# About this exercise
Return each line exactly as written. Begin with the first line of the entries and end with the line that has "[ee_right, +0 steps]".

= = = =

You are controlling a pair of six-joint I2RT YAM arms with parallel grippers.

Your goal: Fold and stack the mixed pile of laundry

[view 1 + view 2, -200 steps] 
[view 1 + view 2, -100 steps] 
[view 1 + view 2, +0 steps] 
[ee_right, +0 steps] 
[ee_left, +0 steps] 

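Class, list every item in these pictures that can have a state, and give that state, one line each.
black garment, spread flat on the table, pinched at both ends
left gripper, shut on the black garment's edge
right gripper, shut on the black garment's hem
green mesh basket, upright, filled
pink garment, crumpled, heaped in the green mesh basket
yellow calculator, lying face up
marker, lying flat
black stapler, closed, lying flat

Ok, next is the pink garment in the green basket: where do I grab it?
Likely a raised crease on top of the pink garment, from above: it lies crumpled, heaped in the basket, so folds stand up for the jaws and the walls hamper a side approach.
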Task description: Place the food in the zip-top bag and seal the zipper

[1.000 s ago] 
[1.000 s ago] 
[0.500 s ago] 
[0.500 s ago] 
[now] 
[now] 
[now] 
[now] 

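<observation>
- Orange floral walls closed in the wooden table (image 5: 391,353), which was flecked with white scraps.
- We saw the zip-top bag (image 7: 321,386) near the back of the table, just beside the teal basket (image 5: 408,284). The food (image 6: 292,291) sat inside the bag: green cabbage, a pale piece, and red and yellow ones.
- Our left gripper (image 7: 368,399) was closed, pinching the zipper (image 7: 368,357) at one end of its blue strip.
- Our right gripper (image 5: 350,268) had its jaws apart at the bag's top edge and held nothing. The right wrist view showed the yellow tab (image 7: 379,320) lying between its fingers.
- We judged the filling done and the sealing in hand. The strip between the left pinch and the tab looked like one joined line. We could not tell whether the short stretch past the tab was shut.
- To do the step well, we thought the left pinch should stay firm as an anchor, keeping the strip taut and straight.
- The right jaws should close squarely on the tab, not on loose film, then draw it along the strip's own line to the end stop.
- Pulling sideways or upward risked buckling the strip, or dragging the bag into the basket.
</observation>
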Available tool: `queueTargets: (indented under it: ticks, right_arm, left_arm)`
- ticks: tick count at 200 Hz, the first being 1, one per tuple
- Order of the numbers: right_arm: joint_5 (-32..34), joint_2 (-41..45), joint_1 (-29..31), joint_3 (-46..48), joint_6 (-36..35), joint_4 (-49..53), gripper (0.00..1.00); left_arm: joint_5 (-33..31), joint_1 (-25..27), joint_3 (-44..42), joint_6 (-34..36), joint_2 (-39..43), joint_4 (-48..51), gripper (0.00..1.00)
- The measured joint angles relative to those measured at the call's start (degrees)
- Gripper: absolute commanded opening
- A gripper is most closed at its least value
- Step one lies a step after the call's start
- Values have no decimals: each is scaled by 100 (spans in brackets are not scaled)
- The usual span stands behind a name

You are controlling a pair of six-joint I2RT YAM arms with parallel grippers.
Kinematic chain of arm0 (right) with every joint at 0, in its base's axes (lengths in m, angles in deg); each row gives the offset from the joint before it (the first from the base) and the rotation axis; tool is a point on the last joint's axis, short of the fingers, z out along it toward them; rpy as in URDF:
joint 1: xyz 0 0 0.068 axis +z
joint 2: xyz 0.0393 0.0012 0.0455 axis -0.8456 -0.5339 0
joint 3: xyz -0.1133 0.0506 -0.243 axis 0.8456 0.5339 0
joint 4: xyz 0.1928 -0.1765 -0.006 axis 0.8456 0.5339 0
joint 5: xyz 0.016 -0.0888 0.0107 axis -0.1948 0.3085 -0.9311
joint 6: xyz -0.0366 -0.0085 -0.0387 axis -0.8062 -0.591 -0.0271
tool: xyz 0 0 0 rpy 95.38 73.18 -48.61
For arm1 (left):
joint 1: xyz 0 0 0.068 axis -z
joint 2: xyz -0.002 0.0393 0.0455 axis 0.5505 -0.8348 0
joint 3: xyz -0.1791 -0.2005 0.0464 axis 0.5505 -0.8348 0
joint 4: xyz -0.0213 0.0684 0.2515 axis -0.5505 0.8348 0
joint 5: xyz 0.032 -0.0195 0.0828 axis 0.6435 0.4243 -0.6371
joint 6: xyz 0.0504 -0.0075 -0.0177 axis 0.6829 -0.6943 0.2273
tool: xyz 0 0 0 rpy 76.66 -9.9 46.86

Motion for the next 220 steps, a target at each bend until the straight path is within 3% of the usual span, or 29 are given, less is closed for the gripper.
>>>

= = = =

# Solution
You are controlling a pair of six-joint I2RT YAM arms with parallel grippers.

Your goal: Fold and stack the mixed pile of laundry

[view 1 + view 2, -200 steps] 
[view 1 + view 2, -100 steps] 
[view 1 + view 2, +0 steps] 
[ee_right, +0 steps] 

What needed an answer now has one.